Treat the line containing "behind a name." as the last one, and return every line exactly from the first line of the material below up to it.

==================================================

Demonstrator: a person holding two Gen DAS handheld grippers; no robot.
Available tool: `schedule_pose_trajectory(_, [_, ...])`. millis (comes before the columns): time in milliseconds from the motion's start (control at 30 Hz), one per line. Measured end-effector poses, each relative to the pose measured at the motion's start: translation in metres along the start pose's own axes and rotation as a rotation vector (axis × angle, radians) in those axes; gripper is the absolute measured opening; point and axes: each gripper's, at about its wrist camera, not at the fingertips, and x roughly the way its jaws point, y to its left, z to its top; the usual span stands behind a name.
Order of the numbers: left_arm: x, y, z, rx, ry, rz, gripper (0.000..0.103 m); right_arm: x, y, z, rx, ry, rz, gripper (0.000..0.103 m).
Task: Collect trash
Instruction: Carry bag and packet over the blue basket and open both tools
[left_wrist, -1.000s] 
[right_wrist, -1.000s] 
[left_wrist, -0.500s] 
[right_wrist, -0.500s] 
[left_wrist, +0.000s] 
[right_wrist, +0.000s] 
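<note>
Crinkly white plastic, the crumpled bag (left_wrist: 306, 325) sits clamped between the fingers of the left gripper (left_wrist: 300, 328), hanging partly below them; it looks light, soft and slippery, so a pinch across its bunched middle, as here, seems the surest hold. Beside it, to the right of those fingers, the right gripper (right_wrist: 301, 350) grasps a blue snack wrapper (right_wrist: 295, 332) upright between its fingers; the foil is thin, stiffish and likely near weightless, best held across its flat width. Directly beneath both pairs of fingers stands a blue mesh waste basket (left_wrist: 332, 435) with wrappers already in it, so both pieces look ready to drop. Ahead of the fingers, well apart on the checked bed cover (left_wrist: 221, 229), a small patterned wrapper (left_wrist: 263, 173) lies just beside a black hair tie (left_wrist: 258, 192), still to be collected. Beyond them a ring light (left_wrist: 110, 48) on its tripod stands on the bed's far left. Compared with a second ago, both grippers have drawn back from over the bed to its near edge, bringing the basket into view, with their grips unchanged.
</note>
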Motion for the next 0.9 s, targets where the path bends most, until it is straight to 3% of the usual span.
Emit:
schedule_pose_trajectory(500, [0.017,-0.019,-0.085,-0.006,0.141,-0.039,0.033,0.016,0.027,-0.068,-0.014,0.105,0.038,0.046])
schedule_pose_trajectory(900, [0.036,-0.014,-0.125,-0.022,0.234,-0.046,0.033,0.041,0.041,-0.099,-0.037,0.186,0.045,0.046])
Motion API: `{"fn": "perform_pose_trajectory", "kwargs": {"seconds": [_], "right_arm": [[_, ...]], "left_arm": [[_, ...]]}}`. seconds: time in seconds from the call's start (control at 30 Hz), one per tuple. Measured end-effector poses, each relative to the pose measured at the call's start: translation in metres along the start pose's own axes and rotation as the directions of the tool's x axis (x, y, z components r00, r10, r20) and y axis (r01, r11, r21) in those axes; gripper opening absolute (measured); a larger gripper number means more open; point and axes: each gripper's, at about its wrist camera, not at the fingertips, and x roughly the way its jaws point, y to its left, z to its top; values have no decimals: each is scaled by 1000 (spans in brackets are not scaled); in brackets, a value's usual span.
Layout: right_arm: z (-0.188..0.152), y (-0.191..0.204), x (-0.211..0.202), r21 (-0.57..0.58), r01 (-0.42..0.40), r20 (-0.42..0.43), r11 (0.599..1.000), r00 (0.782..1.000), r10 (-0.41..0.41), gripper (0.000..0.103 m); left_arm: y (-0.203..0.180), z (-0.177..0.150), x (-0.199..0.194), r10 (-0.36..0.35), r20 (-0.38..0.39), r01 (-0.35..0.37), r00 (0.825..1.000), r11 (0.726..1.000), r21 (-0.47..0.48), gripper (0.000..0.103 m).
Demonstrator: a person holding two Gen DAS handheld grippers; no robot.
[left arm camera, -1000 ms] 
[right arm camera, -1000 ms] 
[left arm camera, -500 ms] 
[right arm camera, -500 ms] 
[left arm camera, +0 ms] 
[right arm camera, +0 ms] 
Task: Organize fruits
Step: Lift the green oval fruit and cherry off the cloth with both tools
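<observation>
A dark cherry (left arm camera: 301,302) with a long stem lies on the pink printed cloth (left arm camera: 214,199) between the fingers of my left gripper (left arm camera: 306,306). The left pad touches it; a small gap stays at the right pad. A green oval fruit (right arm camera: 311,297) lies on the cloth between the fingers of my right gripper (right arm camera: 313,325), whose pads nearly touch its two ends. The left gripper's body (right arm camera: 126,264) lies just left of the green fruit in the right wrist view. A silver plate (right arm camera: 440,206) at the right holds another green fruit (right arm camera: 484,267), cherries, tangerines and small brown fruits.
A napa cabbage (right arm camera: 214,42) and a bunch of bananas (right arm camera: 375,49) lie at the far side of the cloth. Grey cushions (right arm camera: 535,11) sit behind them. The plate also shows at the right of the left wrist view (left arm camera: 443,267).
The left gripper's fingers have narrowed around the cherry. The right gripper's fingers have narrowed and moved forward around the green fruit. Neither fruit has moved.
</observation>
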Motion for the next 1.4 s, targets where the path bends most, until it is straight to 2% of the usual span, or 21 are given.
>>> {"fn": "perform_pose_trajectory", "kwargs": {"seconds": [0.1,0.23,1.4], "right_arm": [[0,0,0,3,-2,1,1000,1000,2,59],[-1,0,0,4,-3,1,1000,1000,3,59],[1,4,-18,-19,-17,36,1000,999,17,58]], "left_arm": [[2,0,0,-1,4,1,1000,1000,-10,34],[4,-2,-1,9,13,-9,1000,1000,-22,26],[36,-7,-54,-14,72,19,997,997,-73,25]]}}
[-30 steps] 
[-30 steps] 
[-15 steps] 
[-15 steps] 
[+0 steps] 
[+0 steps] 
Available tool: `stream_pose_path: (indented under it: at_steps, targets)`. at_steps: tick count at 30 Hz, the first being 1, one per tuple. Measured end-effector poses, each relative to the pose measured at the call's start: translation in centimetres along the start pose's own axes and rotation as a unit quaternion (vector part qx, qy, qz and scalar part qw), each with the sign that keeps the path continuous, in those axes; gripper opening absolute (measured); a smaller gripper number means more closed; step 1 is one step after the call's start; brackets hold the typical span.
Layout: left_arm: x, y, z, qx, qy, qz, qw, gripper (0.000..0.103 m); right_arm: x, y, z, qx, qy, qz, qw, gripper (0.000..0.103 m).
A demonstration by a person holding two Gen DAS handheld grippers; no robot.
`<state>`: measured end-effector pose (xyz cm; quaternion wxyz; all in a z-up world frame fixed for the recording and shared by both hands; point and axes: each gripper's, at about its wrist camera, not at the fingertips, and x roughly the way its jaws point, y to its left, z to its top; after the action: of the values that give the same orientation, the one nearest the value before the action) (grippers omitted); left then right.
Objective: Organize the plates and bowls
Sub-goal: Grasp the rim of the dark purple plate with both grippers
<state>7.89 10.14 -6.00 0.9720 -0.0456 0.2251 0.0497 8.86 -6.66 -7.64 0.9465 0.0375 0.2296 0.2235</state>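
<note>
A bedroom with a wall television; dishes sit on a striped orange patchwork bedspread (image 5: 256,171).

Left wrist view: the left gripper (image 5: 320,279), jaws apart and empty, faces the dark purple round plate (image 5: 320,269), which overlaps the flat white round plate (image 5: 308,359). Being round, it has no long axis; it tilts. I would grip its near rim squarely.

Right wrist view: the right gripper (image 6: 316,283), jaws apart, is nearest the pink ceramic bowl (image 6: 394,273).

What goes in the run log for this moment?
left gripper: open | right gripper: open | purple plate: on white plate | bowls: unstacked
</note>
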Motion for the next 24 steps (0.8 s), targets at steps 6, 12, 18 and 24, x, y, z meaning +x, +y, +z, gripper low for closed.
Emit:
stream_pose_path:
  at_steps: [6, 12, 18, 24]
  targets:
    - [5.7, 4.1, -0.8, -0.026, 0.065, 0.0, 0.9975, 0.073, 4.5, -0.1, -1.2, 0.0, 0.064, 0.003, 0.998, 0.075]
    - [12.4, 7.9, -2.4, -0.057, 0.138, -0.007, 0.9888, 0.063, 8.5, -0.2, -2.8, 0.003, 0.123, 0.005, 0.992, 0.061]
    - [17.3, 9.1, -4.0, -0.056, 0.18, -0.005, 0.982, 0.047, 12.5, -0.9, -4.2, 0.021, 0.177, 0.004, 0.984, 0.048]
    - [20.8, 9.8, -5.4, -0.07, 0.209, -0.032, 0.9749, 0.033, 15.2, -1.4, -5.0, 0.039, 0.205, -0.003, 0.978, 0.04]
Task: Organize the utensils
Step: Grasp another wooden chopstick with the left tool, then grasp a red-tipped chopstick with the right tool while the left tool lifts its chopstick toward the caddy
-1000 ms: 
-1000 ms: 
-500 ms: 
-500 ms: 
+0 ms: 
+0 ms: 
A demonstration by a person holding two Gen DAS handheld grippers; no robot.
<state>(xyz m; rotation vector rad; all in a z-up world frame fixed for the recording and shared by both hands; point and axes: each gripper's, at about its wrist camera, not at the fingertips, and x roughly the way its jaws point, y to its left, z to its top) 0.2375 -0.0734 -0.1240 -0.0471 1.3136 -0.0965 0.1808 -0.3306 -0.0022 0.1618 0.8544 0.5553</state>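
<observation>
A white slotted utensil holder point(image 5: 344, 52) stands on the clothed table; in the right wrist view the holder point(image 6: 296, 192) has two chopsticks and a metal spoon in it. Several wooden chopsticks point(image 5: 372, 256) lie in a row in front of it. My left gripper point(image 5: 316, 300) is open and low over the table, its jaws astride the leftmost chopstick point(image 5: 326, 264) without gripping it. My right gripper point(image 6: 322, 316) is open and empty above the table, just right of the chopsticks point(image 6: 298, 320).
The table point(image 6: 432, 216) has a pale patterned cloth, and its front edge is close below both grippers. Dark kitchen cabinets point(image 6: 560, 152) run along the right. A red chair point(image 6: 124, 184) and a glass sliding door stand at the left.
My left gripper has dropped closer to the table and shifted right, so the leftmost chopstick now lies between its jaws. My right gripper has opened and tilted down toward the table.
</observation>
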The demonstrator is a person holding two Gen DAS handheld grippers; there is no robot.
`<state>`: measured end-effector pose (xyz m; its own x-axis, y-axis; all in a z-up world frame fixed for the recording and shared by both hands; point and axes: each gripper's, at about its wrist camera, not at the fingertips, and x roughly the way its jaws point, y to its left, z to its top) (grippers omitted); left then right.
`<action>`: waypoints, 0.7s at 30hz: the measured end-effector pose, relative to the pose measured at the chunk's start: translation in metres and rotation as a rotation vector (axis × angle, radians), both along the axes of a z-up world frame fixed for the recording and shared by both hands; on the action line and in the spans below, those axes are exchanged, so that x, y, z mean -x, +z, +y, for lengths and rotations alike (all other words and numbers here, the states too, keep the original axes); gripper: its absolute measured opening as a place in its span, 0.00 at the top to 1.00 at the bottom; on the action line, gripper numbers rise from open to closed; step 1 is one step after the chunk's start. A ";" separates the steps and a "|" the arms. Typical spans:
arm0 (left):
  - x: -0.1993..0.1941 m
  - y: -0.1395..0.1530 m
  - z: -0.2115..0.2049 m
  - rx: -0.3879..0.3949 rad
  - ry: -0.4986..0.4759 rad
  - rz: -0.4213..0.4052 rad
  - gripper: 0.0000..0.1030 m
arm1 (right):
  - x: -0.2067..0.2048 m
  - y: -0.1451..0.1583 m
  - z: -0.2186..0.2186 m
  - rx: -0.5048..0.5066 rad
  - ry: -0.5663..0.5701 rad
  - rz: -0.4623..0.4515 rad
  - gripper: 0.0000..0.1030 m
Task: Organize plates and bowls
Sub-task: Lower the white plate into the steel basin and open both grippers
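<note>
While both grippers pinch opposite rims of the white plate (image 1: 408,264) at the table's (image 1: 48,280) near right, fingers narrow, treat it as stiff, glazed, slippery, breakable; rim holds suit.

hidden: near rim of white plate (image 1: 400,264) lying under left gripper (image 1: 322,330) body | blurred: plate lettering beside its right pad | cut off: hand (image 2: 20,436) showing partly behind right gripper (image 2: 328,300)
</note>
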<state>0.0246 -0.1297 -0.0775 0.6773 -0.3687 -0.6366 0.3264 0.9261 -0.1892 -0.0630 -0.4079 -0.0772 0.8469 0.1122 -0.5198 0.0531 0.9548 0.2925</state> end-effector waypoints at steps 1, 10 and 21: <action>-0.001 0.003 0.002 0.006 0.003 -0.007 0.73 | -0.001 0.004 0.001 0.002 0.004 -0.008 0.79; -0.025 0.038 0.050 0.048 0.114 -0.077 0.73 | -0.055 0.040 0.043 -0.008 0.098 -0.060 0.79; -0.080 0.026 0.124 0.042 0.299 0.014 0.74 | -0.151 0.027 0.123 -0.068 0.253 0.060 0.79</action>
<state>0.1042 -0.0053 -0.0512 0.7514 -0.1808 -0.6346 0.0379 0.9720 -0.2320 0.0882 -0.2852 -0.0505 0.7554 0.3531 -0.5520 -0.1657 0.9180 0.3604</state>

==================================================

## Written solution
Demonstrator: a person holding two Gen DAS handheld grippers; no robot.
Available tool: `schedule_pose_trajectory(_, [_, ...])`. millis (comes before the columns): time in milliseconds from the motion's start (control at 30 Hz), one per line. Measured end-effector poses, each relative to the pose measured at the motion's start: translation in metres along the start pose's own axes and rotation as a rotation vector (axis × angle, radians) in those axes; gripper is the absolute measured opening; point and axes: each gripper's, at about its wrist camera, not at the fingertips, and x roughly the way its jaws point, y to its left, z to its top; the usual span stands behind a name.

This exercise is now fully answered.